__Dataset records__.
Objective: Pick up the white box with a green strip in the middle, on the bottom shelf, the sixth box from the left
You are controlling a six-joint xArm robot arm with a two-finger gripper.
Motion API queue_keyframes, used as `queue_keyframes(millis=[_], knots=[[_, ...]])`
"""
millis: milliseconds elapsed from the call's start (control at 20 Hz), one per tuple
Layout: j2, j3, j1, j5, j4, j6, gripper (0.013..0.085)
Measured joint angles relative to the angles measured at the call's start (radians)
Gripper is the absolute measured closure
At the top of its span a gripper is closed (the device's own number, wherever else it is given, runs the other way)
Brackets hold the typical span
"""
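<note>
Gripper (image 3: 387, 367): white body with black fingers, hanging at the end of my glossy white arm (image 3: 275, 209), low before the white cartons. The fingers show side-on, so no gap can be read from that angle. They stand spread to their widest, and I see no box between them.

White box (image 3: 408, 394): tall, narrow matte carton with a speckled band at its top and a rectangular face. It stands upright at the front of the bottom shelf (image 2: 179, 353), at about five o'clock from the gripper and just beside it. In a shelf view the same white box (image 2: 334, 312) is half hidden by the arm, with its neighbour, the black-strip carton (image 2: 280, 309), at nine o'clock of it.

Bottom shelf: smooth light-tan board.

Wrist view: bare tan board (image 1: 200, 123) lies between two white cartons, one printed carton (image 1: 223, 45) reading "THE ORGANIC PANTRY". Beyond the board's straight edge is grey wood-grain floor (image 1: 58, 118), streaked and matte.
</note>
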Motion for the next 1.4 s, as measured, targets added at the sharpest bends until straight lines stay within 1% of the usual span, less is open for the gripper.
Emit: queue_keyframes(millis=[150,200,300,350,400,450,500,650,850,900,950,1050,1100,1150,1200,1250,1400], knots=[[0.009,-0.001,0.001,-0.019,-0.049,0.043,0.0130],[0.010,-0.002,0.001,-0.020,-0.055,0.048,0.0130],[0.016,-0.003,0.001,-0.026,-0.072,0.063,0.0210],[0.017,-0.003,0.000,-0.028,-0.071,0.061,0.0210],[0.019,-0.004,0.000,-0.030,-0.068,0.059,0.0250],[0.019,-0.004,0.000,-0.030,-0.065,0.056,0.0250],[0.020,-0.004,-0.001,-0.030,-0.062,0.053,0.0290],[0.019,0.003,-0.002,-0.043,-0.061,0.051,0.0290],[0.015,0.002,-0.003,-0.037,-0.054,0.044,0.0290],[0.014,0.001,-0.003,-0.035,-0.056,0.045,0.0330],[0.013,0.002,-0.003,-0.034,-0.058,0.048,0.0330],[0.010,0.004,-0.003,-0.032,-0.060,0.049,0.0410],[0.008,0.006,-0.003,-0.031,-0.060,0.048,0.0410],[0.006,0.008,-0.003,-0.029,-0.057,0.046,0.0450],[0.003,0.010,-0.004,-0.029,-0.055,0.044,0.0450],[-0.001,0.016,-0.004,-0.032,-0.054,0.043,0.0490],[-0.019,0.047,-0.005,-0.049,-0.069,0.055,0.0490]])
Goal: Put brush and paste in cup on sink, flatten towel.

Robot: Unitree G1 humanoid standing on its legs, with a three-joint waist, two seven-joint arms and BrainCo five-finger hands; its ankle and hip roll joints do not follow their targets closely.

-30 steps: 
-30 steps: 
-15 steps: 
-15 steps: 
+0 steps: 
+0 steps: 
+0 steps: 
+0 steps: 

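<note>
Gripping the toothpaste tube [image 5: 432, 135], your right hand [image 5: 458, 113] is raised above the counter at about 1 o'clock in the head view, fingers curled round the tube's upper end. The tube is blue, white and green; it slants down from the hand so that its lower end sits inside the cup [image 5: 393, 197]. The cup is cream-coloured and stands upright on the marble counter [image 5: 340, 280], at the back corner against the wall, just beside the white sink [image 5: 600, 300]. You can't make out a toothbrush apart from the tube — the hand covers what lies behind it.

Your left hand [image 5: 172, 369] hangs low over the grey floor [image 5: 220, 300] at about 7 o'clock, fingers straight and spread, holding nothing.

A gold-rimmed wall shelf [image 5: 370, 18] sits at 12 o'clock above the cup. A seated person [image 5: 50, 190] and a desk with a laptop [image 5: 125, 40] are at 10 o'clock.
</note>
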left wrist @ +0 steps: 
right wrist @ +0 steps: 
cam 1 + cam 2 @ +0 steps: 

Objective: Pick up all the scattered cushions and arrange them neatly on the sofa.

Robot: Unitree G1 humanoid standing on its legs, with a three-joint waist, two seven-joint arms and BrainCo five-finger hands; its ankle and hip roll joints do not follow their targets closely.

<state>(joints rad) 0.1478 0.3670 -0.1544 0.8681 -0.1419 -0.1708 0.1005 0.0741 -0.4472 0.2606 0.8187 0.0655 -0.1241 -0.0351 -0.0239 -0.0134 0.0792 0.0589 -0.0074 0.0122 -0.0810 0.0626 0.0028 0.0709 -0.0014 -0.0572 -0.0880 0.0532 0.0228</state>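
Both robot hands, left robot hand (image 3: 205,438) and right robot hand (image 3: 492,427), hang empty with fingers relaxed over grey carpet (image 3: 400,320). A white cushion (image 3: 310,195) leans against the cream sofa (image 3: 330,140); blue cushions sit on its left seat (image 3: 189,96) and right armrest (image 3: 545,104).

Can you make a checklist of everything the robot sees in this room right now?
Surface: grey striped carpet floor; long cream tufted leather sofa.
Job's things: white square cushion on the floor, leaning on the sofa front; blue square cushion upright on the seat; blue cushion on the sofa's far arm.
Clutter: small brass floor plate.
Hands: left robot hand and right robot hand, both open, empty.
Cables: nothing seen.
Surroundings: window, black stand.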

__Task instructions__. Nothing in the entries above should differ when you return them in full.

__Result below__.
Objective: Pick up the white box with a green strip in the middle, on the bottom shelf, the sixth box from the left
You are controlling a six-joint xArm robot arm with a two-finger gripper.
Motion API queue_keyframes, used as `queue_keyframes(millis=[_], knots=[[_, ...]])`
"""
millis: milliseconds elapsed from the call's start (control at 20 Hz), one per tuple
Layout: j2, j3, j1, j5, j4, j6, gripper (0.013..0.085)
Measured joint angles relative to the angles measured at the call's start (radians)
Gripper is the absolute measured closure
At the top of its span a gripper is closed (the device's own number, wherever else it is given, runs the other way)
Brackets hold the typical span
"""
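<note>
Gripper (image 3: 387, 367): white body with black fingers, hanging at the end of my glossy white arm (image 3: 275, 209), low before the white cartons. The fingers show side-on, so no gap can be read from that angle. They stand spread to their widest, and I see no box between them.

White box (image 3: 408, 394): tall, narrow matte carton with a speckled band at its top and a rectangular face. It stands upright at the front of the bottom shelf (image 2: 179, 353), at about five o'clock from the gripper and just beside it. In a shelf view the same white box (image 2: 334, 312) is half hidden by the arm, with its neighbour, the black-strip carton (image 2: 280, 309), at nine o'clock of it.

Bottom shelf: smooth light-tan board.

Wrist view: bare tan board (image 1: 200, 123) lies between two white cartons, one printed carton (image 1: 223, 45) reading "THE ORGANIC PANTRY". Beyond the board's straight edge is grey wood-grain floor (image 1: 58, 118), streaked and matte.
</note>
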Motion for the next 1.4 s, as measured, targets added at the sharpest bends until straight lines stay within 1% of the usual span, less is open for the gripper.
Emit: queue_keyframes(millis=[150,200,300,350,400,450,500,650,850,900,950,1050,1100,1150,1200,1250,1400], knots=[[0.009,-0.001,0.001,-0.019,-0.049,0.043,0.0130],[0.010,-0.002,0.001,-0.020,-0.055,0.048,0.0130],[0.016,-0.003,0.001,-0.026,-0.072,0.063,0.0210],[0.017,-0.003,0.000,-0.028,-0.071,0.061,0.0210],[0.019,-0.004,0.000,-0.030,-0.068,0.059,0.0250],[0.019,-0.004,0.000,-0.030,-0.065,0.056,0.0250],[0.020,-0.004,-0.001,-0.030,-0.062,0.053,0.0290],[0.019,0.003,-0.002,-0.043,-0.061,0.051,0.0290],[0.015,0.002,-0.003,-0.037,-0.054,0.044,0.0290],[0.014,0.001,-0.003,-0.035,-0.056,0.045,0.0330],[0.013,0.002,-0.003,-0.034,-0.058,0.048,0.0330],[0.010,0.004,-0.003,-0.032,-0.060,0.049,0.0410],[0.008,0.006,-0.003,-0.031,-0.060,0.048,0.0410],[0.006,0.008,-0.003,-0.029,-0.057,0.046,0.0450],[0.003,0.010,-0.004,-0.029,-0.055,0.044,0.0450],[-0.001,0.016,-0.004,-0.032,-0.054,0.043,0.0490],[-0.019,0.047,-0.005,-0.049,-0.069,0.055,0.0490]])
Goal: Put brush and paste in cup on sink, flatten towel.

Robot: Unitree G1 humanoid standing on its legs, with a three-joint waist, two seven-joint arms and BrainCo five-finger hands; its ankle and hip roll joints do not follow their targets closely.

-30 steps: 
-30 steps: 
-15 steps: 
-15 steps: 
+0 steps: 
+0 steps: 
+0 steps: 
+0 steps: 

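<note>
Gripping the toothpaste tube [image 5: 432, 135], your right hand [image 5: 458, 113] is raised above the counter at about 1 o'clock in the head view, fingers curled round the tube's upper end. The tube is blue, white and green; it slants down from the hand so that its lower end sits inside the cup [image 5: 393, 197]. The cup is cream-coloured and stands upright on the marble counter [image 5: 340, 280], at the back corner against the wall, just beside the white sink [image 5: 600, 300]. You can't make out a toothbrush apart from the tube — the hand covers what lies behind it.

Your left hand [image 5: 172, 369] hangs low over the grey floor [image 5: 220, 300] at about 7 o'clock, fingers straight and spread, holding nothing.

A gold-rimmed wall shelf [image 5: 370, 18] sits at 12 o'clock above the cup. A seated person [image 5: 50, 190] and a desk with a laptop [image 5: 125, 40] are at 10 o'clock.
</note>
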left wrist @ +0 steps: 
right wrist @ +0 steps: 
cam 1 + cam 2 @ +0 steps: 

Objective: Pick up all the scattered cushions and arrange them neatly on the sofa.

Robot: Unitree G1 humanoid standing on its legs, with a three-joint waist, two seven-joint arms and BrainCo five-finger hands; its ankle and hip roll joints do not follow their targets closely.

<state>(joints rad) 0.1478 0.3670 -0.1544 0.8681 -0.1419 -0.1708 0.1005 0.0741 -0.4472 0.2606 0.8187 0.0655 -0.1241 -0.0351 -0.0239 -0.0134 0.0792 0.0589 -0.0074 0.0122 -0.0810 0.0626 0.0028 0.0709 -0.0014 -0.0572 -0.0880 0.0532 0.0228</state>
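Both robot hands, left robot hand (image 3: 205,438) and right robot hand (image 3: 492,427), hang empty with fingers relaxed over grey carpet (image 3: 400,320). A white cushion (image 3: 310,195) leans against the cream sofa (image 3: 330,140); blue cushions sit on its left seat (image 3: 189,96) and right armrest (image 3: 545,104).

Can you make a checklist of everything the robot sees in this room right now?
Surface: grey striped carpet floor; long cream tufted leather sofa.
Job's things: white square cushion on the floor, leaning on the sofa front; blue square cushion upright on the seat; blue cushion on the sofa's far arm.
Clutter: small brass floor plate.
Hands: left robot hand and right robot hand, both open, empty.
Cables: nothing seen.
Surroundings: window, black stand.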

The work on this exercise is done.